Ich möchte aber betonen, dass wir aus der türkischen und muslimischen Community eine ebenso große Verantwortung haben, Rassismus, Nationalismus und Chauvinismus in diesen Communities zu bekämpfen. Gerade wenn es um Armenier, Juden, Kurden, Aleviten und weitere geht, sind extreme Positionen unter Türken zum Beispiel sehr häufig, da gibt es sehr viel Arbeit für uns alle. Da dürfen wir nicht einfach weghören. Es ist zu einfach, sich nur als Opfer zu portraitieren.

IslamiQ: Denkst Du, dass der Islam zu Deutschland gehört? Wieso? 
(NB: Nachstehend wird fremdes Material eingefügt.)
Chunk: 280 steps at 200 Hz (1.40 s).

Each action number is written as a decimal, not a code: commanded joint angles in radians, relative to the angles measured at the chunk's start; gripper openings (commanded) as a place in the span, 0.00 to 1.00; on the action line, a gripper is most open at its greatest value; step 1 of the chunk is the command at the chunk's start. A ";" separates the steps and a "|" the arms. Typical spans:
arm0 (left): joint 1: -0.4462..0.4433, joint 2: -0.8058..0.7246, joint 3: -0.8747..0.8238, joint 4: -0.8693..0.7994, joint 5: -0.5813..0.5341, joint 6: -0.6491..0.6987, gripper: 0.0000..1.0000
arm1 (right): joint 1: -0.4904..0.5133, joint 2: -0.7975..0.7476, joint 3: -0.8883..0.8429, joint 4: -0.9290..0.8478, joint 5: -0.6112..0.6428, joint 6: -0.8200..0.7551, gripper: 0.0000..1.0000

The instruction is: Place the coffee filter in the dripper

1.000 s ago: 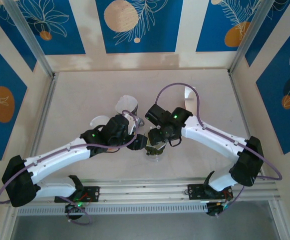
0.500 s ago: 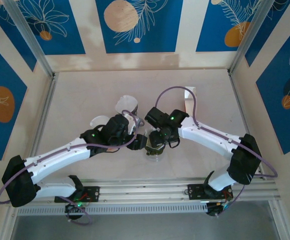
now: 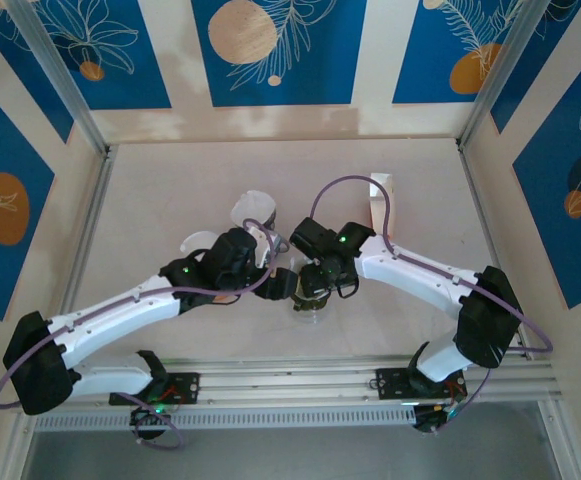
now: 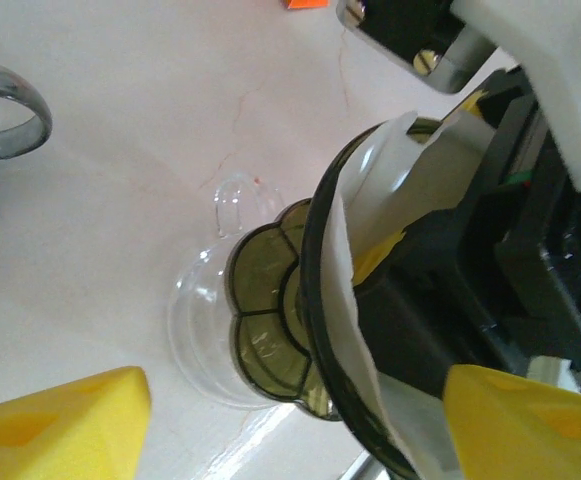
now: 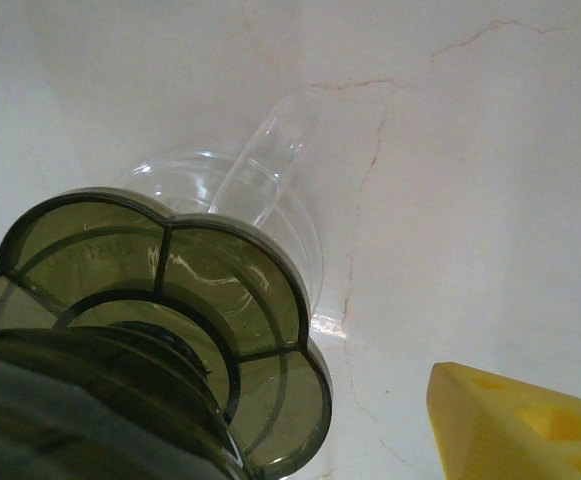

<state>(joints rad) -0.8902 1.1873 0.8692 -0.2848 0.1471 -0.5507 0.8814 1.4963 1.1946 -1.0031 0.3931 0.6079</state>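
dripper (image 3: 308,298) stands on the table (image 3: 170,180) near its front edge, about mid-width, between the two arm ends. left gripper (image 3: 280,286) sits just beside it on the left; right gripper (image 3: 316,282) sits over its rear side. in the left wrist view, a filter (image 4: 342,290) lies inside the dripper against its wall. a round item (image 3: 253,210) lies behind and left of the dripper, a second round item (image 3: 198,241) further left. a strip (image 3: 378,195) lies behind and right, well apart.

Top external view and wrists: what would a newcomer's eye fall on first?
The white-and-black left arm and right arm meet head to head at mid table over a dark olive translucent plastic dripper. In the left wrist view, a white paper coffee filter curls inside its rim, with a clear glass cup at its base.
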 commanded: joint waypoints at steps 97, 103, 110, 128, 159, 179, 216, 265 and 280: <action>0.017 0.006 -0.008 -0.042 -0.028 -0.003 0.64 | 0.002 0.006 -0.010 0.001 0.021 0.016 0.72; 0.017 0.005 -0.009 -0.045 -0.028 -0.003 0.64 | 0.002 0.004 -0.009 0.003 0.022 0.016 0.72; 0.018 0.005 -0.011 -0.047 -0.026 -0.003 0.63 | 0.002 0.002 -0.006 0.005 0.023 0.015 0.72; 0.017 0.001 -0.015 -0.050 -0.027 -0.005 0.62 | 0.002 -0.009 0.003 0.012 0.023 0.012 0.72; 0.017 0.000 -0.015 -0.044 -0.026 -0.008 0.62 | 0.007 -0.050 0.016 0.023 0.024 0.010 0.72; 0.018 0.001 -0.014 -0.039 -0.024 -0.009 0.63 | 0.008 -0.093 0.017 0.029 0.026 0.011 0.72; 0.018 0.003 -0.014 -0.037 -0.022 -0.011 0.63 | -0.013 -0.153 0.010 0.005 0.040 0.022 0.73; 0.018 0.006 -0.018 -0.032 -0.022 -0.013 0.63 | -0.048 -0.192 -0.021 -0.037 0.061 0.037 0.72; 0.017 0.008 -0.018 -0.033 -0.021 -0.014 0.63 | -0.056 -0.196 -0.027 -0.043 0.063 0.045 0.72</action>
<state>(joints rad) -0.8837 1.1885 0.8646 -0.3080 0.1291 -0.5598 0.8360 1.3289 1.1866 -1.0058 0.4324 0.6247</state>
Guttstadt: Na klar. Das ist für mich überhaupt keiner Diskussion wert. Millionen von Muslimen leben in Deutschland, Punkt aus. Die Welt verändert sich ständig, die Staaten, die Grenzen, die Kulturräume die wir kennen, sind alle menschengemacht und werden irgendwann weggewischt. Ich belächle Menschen, die sich an so etwas festklammern.

Leserkommentare

Stratmann sagt:
Stratmann sagt (wiederholter Versuch, da bisher leider nicht erschienen) : Gerne und mit großem Gewinn lese ich regelmäßig die Beiträge von IslamiQ. Folgende Passage fand ich heute sehr bemerkenswert, weil dieser Aspekt sonst nicht thematisiert wird. „Ich (nämlich: Tayfun Guttstatt) möchte aber betonen, dass wir aus der türkischen und muslimischen Community eine ebenso große Verantwortung haben, Rassismus, Nationalismus und Chauvinismus in diesen Communities zu bekämpfen. Gerade wenn es um Armenier, Juden, Kurden, Aleviten und weitere (als Kommentator ergänze ich : auch Deutsche) geht, sind extreme Positionen unter Türken zum Beispiel sehr häufig, da gibt es sehr viel Arbeit für uns alle. Da dürfen wir nicht einfach weg- hören. Es ist zu einfach, sich nur als Opfer zu portraitieren.„ Als Kommentator gehe ich noch darüber hinaus: Erst ein einziges Mal habe ich bei IslamiQ einen Beitrag gelesen, wo eine Muslimin sich über Diskriminerung innerhalb der muslimischen Community beklagen durfte. Diesen Aspekt müsste IslamiQ ebenfalls ins Auge fassen, wo Muslime auch in Deutschland, in der Schule, in Familien anderen Muslimen oder Musliminnen das wahre Muslimsein ab- sprechen und mit Diskriminierung und Druck (in Einzelfällen auch Drohungen) auf ihren Kurs bringen wollen. Auch dies überaus heikle Thema müsste IslamiQ thematisieren und Leser sensibilisieren. Schließlich gelten Menschenrechte für Muslime und Nichtmuslime und auch innerhalb der muslimischen Community.